> Work required: With pictures excluded, copy word for word the lines in the data below from the line containing "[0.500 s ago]" through the line containing "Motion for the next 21".

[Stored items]

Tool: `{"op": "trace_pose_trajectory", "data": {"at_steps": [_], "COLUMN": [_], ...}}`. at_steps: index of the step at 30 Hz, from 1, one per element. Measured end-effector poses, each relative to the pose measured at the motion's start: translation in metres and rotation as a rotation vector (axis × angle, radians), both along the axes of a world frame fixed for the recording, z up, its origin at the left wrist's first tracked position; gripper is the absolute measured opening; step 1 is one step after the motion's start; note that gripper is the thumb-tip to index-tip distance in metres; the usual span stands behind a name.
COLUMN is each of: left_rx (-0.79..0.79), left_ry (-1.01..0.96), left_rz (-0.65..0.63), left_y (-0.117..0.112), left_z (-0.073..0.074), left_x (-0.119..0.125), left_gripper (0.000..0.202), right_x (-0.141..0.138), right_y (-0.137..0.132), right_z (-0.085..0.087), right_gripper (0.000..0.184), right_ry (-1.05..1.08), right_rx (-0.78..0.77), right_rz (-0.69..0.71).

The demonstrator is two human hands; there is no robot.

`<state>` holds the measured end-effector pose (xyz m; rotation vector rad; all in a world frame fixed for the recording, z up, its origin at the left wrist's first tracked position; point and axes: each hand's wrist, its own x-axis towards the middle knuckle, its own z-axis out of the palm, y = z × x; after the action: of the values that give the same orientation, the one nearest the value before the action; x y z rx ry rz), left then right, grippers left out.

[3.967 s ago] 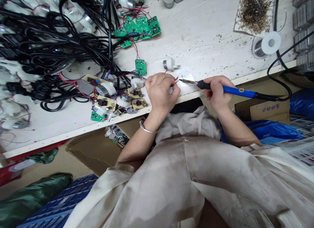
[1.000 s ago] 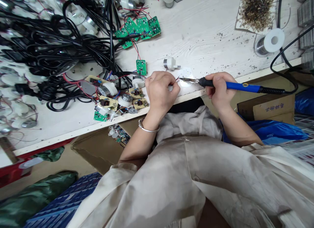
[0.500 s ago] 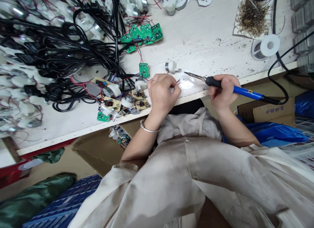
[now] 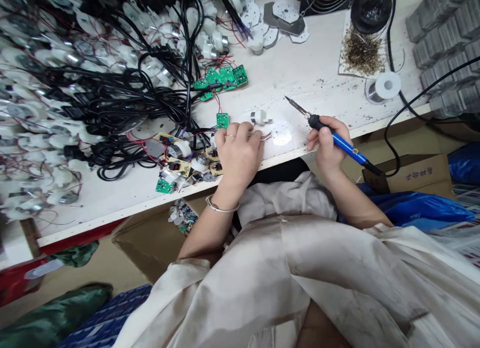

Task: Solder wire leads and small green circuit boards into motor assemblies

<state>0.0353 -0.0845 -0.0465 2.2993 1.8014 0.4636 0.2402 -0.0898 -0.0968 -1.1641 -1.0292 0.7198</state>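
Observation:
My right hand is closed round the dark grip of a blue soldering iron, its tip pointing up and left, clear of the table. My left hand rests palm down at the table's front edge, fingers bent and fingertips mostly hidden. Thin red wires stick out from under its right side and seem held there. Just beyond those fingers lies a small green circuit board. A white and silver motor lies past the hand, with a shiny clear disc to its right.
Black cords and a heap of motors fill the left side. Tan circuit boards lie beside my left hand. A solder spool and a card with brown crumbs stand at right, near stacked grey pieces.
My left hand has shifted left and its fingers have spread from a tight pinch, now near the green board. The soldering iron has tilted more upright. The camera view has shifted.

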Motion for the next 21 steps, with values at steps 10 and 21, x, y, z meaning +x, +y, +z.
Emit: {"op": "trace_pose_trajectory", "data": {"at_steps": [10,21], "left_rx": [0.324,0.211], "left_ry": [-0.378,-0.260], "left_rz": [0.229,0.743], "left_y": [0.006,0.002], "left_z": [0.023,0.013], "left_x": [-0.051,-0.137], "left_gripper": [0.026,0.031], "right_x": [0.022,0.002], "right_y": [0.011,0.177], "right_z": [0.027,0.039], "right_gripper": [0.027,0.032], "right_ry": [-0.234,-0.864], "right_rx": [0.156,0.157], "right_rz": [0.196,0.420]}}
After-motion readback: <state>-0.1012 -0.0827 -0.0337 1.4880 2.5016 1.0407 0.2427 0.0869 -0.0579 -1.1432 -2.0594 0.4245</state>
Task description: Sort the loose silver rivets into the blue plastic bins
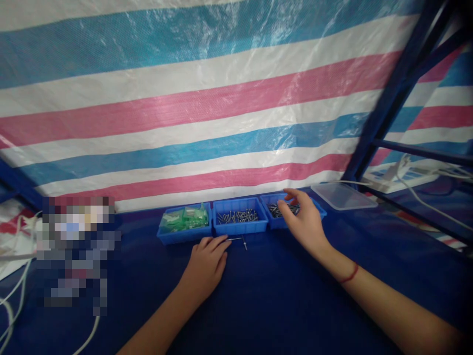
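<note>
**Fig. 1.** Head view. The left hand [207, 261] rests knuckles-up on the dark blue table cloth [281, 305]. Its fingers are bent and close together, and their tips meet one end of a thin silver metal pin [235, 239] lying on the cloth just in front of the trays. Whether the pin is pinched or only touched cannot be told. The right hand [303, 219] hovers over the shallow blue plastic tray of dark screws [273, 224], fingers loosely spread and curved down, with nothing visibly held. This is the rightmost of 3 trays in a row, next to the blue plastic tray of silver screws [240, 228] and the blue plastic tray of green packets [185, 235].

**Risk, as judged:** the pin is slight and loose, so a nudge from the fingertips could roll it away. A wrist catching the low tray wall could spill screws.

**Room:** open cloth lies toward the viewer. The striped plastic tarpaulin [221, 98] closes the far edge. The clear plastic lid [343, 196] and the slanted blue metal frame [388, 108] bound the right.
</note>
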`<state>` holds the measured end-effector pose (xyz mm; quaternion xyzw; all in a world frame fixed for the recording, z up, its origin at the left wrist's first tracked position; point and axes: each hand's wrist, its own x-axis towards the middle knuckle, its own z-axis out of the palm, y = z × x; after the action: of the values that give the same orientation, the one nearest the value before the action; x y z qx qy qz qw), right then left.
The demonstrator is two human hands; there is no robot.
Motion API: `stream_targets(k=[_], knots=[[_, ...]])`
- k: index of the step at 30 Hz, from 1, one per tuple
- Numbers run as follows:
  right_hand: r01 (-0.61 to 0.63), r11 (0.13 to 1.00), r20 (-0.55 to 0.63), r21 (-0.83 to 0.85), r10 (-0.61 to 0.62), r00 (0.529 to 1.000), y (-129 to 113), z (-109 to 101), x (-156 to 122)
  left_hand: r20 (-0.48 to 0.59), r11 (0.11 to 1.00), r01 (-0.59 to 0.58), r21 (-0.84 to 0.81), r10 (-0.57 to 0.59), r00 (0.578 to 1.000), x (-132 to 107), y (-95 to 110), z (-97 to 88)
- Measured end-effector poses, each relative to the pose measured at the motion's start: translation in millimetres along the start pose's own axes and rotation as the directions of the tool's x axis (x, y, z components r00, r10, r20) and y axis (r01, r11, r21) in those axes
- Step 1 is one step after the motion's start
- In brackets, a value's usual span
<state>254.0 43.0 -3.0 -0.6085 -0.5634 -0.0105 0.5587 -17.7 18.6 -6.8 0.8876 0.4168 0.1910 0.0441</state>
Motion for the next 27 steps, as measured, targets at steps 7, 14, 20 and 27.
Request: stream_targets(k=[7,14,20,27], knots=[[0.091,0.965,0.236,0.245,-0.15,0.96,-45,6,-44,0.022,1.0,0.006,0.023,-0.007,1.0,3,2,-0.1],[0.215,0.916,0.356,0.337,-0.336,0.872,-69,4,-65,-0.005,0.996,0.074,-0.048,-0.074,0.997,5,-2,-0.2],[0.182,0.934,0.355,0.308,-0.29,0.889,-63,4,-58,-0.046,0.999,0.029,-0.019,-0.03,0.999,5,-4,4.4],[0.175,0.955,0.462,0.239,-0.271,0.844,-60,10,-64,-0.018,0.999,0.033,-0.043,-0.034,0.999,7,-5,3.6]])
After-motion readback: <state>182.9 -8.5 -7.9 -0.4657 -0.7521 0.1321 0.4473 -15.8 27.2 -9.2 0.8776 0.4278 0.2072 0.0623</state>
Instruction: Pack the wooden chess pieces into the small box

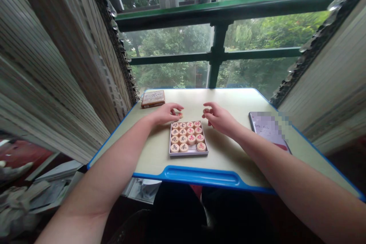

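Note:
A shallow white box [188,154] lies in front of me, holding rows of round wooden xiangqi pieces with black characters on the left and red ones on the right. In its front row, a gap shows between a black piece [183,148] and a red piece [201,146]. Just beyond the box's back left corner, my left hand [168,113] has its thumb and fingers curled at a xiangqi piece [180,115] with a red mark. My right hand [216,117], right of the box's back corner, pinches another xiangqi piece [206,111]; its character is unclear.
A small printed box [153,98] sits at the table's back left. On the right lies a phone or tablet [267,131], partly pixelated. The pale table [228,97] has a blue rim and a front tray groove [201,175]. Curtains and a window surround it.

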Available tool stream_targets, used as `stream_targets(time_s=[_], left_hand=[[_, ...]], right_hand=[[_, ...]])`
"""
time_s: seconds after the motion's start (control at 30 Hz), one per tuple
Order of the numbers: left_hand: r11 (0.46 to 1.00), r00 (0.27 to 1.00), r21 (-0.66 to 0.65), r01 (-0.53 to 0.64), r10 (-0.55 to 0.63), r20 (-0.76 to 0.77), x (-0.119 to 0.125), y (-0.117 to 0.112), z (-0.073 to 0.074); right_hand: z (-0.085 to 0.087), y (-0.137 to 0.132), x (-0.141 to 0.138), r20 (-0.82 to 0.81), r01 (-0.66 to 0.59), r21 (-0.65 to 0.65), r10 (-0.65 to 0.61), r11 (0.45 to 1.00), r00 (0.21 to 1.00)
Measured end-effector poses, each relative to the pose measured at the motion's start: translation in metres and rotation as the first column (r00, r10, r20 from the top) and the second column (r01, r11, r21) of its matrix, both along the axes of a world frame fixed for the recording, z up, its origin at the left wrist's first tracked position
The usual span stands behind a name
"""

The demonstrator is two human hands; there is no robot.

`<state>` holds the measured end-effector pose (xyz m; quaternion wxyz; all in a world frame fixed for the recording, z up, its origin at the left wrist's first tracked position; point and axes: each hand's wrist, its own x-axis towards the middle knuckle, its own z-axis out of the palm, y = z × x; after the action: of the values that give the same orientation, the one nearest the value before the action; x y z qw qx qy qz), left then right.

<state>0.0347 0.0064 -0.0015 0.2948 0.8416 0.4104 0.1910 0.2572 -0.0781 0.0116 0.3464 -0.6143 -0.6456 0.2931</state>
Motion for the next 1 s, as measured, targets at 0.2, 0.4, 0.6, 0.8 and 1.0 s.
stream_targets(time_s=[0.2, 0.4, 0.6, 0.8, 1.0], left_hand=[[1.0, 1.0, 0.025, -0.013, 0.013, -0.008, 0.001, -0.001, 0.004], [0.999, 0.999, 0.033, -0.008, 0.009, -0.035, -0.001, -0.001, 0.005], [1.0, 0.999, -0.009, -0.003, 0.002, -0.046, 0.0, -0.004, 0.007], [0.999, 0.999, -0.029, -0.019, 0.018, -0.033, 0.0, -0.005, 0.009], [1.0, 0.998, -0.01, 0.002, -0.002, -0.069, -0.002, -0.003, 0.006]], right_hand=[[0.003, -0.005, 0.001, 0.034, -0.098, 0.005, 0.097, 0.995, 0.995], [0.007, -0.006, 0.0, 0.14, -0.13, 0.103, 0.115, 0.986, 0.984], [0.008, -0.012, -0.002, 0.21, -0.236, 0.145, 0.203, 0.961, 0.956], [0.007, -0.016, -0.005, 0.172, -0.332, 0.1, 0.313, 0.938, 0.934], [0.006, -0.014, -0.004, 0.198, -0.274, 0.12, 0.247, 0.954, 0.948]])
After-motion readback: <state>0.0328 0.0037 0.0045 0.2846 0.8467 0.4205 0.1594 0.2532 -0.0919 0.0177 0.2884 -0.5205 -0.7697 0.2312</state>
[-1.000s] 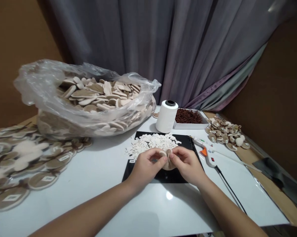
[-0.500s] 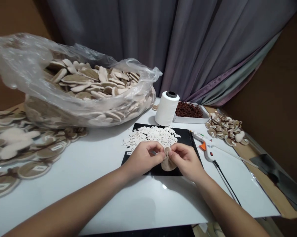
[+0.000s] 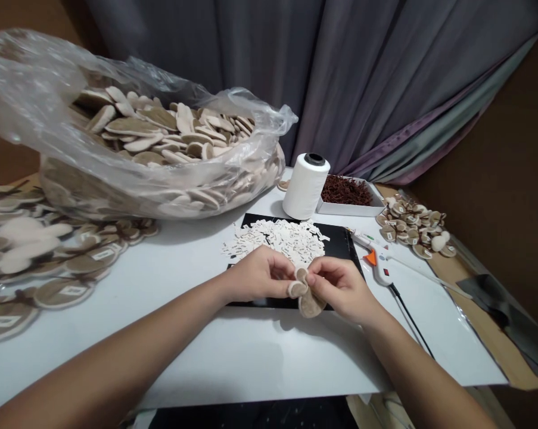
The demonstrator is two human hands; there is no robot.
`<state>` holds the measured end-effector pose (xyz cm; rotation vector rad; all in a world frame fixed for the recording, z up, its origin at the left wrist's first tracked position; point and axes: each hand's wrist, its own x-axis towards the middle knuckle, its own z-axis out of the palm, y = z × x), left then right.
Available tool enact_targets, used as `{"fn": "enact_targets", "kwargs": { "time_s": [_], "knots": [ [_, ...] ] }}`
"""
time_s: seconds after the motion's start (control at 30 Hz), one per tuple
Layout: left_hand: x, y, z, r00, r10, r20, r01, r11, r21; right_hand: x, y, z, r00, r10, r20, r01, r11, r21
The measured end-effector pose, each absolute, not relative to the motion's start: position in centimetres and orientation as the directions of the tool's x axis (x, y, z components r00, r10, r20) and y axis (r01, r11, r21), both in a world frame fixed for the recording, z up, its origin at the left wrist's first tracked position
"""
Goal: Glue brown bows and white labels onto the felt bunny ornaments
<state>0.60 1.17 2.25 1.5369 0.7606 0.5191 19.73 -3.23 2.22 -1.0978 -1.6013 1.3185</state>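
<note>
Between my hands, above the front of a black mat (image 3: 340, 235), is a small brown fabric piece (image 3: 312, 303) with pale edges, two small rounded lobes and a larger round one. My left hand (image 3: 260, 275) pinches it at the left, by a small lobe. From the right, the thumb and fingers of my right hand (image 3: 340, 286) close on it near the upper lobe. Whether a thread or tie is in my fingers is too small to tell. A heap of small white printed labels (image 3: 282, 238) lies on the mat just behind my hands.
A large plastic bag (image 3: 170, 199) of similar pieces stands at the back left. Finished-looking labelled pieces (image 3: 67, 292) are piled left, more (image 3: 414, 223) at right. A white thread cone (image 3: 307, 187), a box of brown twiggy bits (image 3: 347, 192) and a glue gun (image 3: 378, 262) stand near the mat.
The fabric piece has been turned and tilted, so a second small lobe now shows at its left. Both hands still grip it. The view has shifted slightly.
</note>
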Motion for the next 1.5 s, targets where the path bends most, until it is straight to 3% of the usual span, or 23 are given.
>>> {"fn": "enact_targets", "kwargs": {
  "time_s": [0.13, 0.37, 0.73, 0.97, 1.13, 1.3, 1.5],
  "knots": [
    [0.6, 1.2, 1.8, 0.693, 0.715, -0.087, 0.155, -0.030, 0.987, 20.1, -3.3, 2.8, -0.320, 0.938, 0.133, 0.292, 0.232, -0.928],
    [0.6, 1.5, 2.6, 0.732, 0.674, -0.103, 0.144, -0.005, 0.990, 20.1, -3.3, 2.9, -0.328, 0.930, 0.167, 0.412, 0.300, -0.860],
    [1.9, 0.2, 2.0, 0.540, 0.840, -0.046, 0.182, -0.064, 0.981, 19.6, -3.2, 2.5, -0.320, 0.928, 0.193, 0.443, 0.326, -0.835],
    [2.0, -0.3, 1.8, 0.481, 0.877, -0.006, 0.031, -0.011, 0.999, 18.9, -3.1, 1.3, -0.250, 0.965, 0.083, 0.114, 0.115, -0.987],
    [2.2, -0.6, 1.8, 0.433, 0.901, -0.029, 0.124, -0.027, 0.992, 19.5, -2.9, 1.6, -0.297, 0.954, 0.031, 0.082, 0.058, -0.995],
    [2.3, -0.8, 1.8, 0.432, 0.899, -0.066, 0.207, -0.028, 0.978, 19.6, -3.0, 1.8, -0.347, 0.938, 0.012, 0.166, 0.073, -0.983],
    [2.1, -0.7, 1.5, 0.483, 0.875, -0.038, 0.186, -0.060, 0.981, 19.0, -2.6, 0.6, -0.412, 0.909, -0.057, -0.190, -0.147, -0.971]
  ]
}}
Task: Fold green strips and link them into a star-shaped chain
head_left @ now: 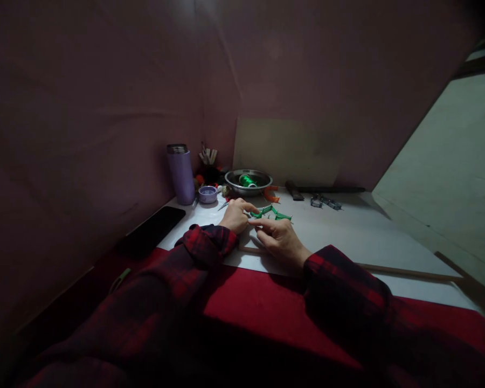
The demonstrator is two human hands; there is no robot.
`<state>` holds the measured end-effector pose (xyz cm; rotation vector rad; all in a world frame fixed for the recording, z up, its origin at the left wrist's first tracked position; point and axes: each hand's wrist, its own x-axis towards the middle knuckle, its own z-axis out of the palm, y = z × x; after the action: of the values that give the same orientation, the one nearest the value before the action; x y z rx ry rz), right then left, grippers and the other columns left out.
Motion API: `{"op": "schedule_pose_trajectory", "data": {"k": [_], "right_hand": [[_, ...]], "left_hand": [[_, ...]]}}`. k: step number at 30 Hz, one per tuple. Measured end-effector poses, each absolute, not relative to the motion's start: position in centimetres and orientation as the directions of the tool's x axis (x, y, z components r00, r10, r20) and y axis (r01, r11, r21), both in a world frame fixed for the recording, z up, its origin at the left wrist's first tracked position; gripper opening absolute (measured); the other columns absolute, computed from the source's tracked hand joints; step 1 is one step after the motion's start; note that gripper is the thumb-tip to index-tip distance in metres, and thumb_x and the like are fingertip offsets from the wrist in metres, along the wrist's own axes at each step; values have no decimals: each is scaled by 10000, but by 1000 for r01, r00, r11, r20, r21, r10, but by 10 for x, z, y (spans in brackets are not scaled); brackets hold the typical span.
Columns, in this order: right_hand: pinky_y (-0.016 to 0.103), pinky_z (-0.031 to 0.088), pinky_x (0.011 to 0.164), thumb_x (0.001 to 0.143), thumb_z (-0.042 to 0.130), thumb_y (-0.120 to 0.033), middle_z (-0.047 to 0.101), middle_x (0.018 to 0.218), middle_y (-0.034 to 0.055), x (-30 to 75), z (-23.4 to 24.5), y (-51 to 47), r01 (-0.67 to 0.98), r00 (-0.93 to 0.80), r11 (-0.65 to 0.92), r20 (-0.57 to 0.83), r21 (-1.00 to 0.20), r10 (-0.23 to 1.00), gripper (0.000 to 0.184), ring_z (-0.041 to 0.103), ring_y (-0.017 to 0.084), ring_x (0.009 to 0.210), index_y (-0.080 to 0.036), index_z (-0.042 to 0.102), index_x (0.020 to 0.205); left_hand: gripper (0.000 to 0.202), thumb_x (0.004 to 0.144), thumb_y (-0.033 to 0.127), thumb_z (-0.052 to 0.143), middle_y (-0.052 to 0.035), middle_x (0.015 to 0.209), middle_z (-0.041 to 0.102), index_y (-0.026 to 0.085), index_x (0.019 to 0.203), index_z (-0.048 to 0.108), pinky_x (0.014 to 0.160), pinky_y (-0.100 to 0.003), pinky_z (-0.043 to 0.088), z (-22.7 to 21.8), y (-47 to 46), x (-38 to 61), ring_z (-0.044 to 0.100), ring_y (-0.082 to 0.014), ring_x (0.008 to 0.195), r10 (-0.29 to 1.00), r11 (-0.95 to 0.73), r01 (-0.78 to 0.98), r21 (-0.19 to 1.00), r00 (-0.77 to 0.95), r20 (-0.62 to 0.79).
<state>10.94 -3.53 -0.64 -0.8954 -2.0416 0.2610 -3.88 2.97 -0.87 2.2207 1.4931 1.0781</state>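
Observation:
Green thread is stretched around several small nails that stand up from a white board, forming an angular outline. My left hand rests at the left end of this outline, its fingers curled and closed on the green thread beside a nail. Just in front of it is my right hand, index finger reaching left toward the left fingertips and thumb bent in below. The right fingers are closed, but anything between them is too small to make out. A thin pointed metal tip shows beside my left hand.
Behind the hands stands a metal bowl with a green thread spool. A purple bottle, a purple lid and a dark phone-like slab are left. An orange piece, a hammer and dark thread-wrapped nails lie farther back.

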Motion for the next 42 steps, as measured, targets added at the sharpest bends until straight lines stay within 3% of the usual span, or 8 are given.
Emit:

> Output:
[0.500 s ago] 
[now] 

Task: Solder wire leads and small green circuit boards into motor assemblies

<state>0.0353 -0.0845 -0.0465 2.2993 1.8014 0.4636 0.2402 -0.0898 -0.0968 -1.1641 -1.0292 0.7198</state>
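Observation:
My right hand is closed round the dark grip of a blue soldering iron, its tip pointing up and left, clear of the table. My left hand rests palm down at the table's front edge, fingers bent and fingertips mostly hidden. Thin red wires stick out from under its right side and seem held there. Just beyond those fingers lies a small green circuit board. A white and silver motor lies past the hand, with a shiny clear disc to its right.
Black cords and a heap of motors fill the left side. Tan circuit boards lie beside my left hand. A solder spool and a card with brown crumbs stand at right, near stacked grey pieces.
My left hand has shifted left and its fingers have spread from a tight pinch, now near the green board. The soldering iron has tilted more upright. The camera view has shifted.
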
Motion for the next 21 steps, with values at steps 10 and 21, x, y, z meaning +x, +y, +z.

This finishes the output for the exercise.